フィギュアスケート男子で五輪2連覇を果たし、プロに転向した羽生結弦(28)の思いは、多くの人たちの心を動かしている。

 東日本大震災から12年目を迎える3月に地元・宮城でのアイスショー「羽生結弦 notte stellata」(10~12日、宮城・セキスイハイムスーパーアリーナ)を開催。羽生が座長を務め、2014年ソチ五輪の団体戦でともに戦った12年世界選手権銅メダルの鈴木明子氏(37)、15年世界選手権銀メダルの宮原知子氏(24)らの出演者と被災地から希望を届ける。

 当アイスショーは日本テレビが主催し、コーセー、JTBが協賛。宮城県スポーツ協会なども協力する。JTBの広報担当者が「3月11日は、日本にとっても特別な日です。被災地から希望を発信し、少しでも笑顔のきっかけになればとの羽生さんの地元を思う気持ちに共感し協力を決めました」と明かすように、多くの関係者がサポートを決断。同担当者は「このアイスショーを通じ、全国のみなさんが改めて被災地を訪れるきっかけとなり、地域が活性化してほしいと思います」と願いを語った。

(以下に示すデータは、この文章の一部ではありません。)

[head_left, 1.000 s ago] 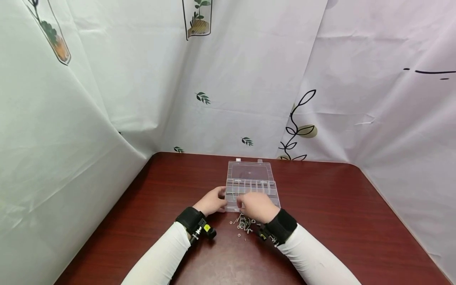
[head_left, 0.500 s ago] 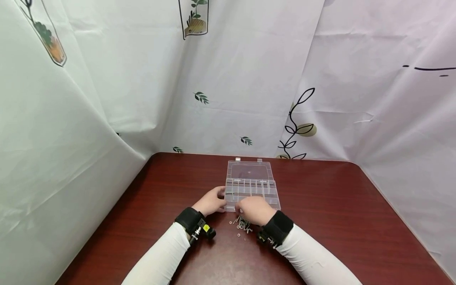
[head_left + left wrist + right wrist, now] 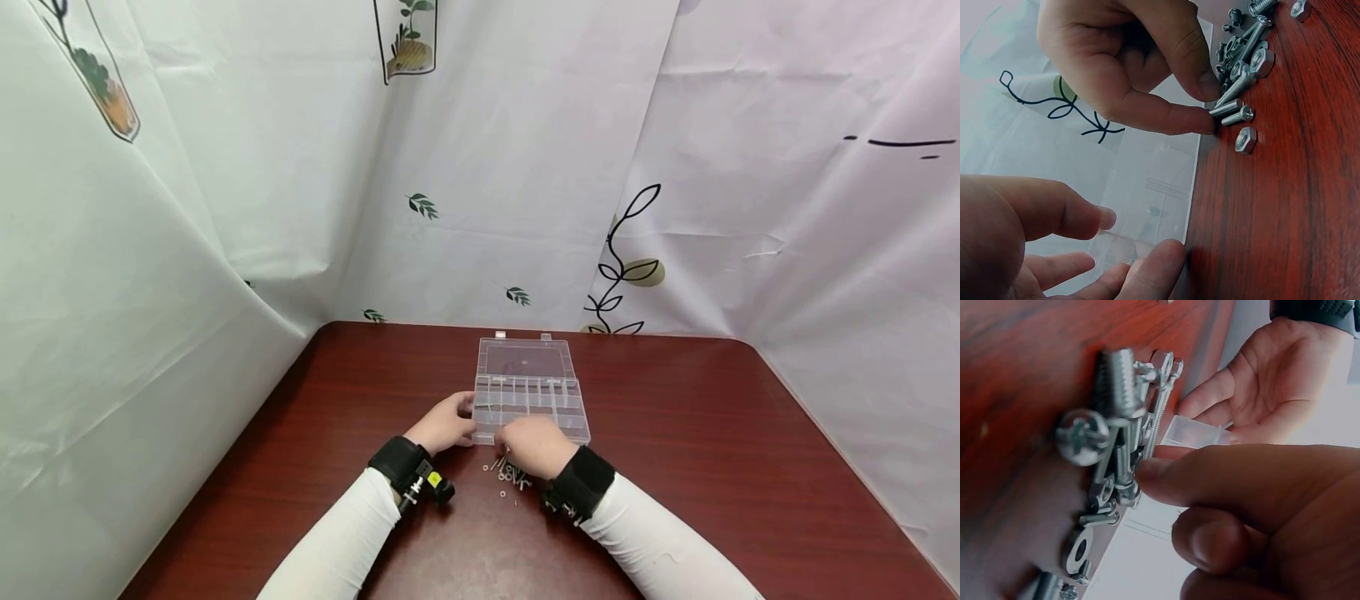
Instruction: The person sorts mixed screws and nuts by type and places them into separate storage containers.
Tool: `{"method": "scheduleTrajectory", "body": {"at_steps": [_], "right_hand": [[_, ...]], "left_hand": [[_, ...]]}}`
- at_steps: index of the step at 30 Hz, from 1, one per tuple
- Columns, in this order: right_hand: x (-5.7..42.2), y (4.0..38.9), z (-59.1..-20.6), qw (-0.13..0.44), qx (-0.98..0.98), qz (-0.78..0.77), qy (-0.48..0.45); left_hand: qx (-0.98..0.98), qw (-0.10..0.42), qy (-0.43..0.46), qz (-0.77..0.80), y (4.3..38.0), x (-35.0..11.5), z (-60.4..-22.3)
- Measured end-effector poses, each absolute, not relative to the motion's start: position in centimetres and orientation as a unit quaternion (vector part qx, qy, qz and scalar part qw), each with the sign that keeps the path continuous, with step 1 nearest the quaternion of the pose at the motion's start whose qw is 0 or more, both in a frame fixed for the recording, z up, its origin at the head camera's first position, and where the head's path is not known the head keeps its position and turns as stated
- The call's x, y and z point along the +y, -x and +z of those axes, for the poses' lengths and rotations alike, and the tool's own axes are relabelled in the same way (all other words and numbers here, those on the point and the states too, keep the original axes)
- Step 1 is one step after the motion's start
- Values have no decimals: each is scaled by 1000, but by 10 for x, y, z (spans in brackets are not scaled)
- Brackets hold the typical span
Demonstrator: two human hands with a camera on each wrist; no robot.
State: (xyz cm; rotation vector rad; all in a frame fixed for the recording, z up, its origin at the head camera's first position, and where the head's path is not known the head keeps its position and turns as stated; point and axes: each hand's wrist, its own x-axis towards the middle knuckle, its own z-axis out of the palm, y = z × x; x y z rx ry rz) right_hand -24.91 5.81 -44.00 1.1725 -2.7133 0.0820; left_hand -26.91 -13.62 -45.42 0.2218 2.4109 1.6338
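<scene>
presently, a clear box (image 3: 567,423) lies open mid-desk (image 3: 712,433), its lid (image 3: 525,358) flat beyond the tray, latches toward the desk's far edge; box plus lid run lengthwise near to far. left hand (image 3: 441,425) grips the box's left side, thumb and fingers bent about it. right hand (image 3: 538,447) has thumb and forefinger at the hardware heap (image 3: 1252,45), off the box's near edge; cannot tell whether a screw is pinched. head view: that hand covers part of heap and tray. only wrist views resolve a hex nut (image 3: 1246,140) and a cross-slot screw head (image 3: 1082,437). heap screws point several ways. thin piece (image 3: 483,406) in a left compartment: too small to identify. desk's near edge cut off.
</scene>
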Motion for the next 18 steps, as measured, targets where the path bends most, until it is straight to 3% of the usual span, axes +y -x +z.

 ついに実現した節目のタイミングでのアイスショー。羽生は「こうやってプロになったからこそ、大切な日に演技できる。3月11日じゃないと届けられない気持ちだったりだとか、3月11日の日だからこそ思っていただける気持ちだったりとか、受け取り方だったりとか、いろんなことがあると思う」と特別な胸の内を告白した。

 プロ転向後、地元・宮城でのアイスショーは今回が初めて。「みなさんの中のそれぞれの3・11を思い出したり、その時の夜空をちょっと思い出してみたり、人と人とのつながりを感じられたり、そういう機会になったらいいなって思っています」。どん底の羽生を救ったのは、暗闇に広がる満天の星空だった。今度は一番星として、希望の光となる。